Despite the clamor in the American campaign about China, the coverage here of politics in the United States has been relatively modest. Whether the coverage is limited by the Communist Party’s distaste for democratic elections is not clear. By contrast, the coverage here of presidential elections in Taiwan, the island nation considered by the government to be part of China, has been more comprehensive.
In China the American presidential debates are available live only to the very small number of households that subscribe to cable television and whose channels include CNN, or some of the households with satellite dishes.
“Americans shouldn’t assume the presidential campaign is watched by people in every second-tier city in China,” said Rui Chenggang, a prominent interviewer on CCTV, the state broadcaster, and author of “Something for Nothing.” “People don’t care about the campaign; they want to know the result.”
But to show how intertwined China has become in the campaign, Mr.

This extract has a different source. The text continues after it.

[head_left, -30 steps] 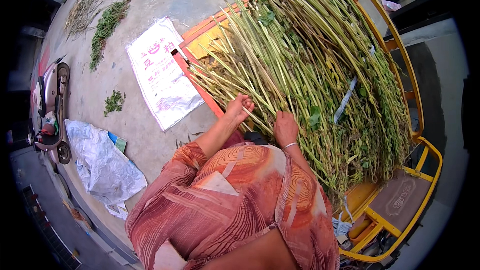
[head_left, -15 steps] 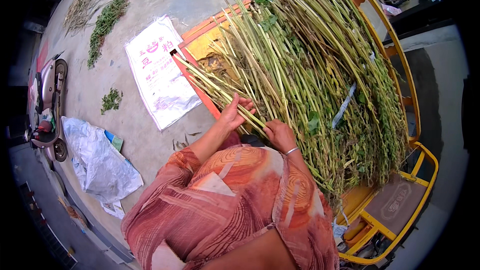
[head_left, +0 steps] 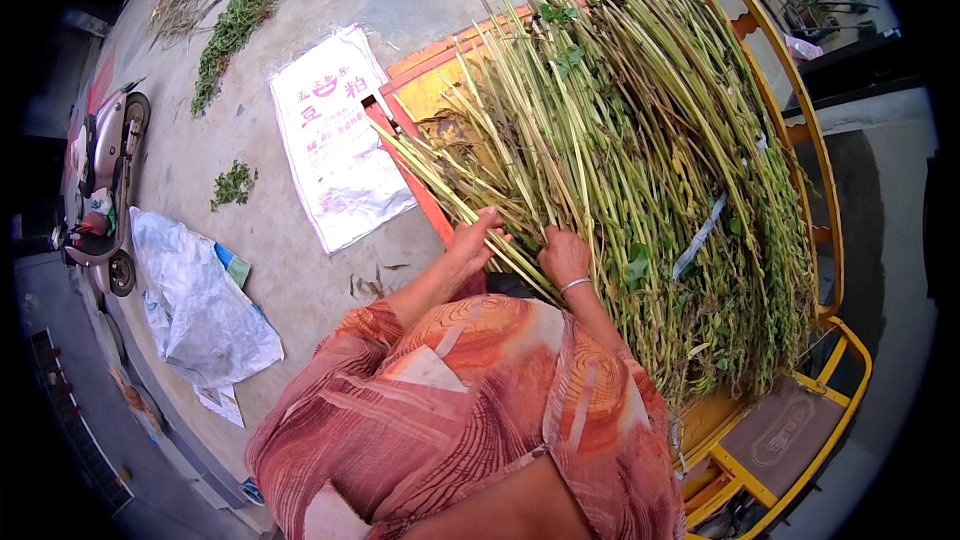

Rui posted on his microblog a translation in Chinese of the candidates’ back and forth in the last debate on their investments in China. “I wanted to show that neither candidate is separated from China, that China is an inherent part of the campaign,” Mr. Rui said.
At a cafe near Tsinghua University on Wednesday night, a small crowd consisting mostly of American students was joined by some Chinese students as they watched a replay of the most recent debate.
A common attitude among the Chinese students was pride that China had become an important issue in the campaign, whether positive or negative. “We have a power transition in China this year as well, and China’s influence is only going to grow,” said Chen Meini, a senior at Beijing Sport University. “I think it’s good that China is one focus of their campaign. At least we get to influence their policy making.”
Another student, Yang Xiao, a junior at the Beijing Film Academy, said he did not believe that the candidates’ negativity about China would hurt China in the long run. If elected, Mr. Romney would “need to be nicer to China later,” Mr. Yang said. “China’s rise is inevitable and irresistible.”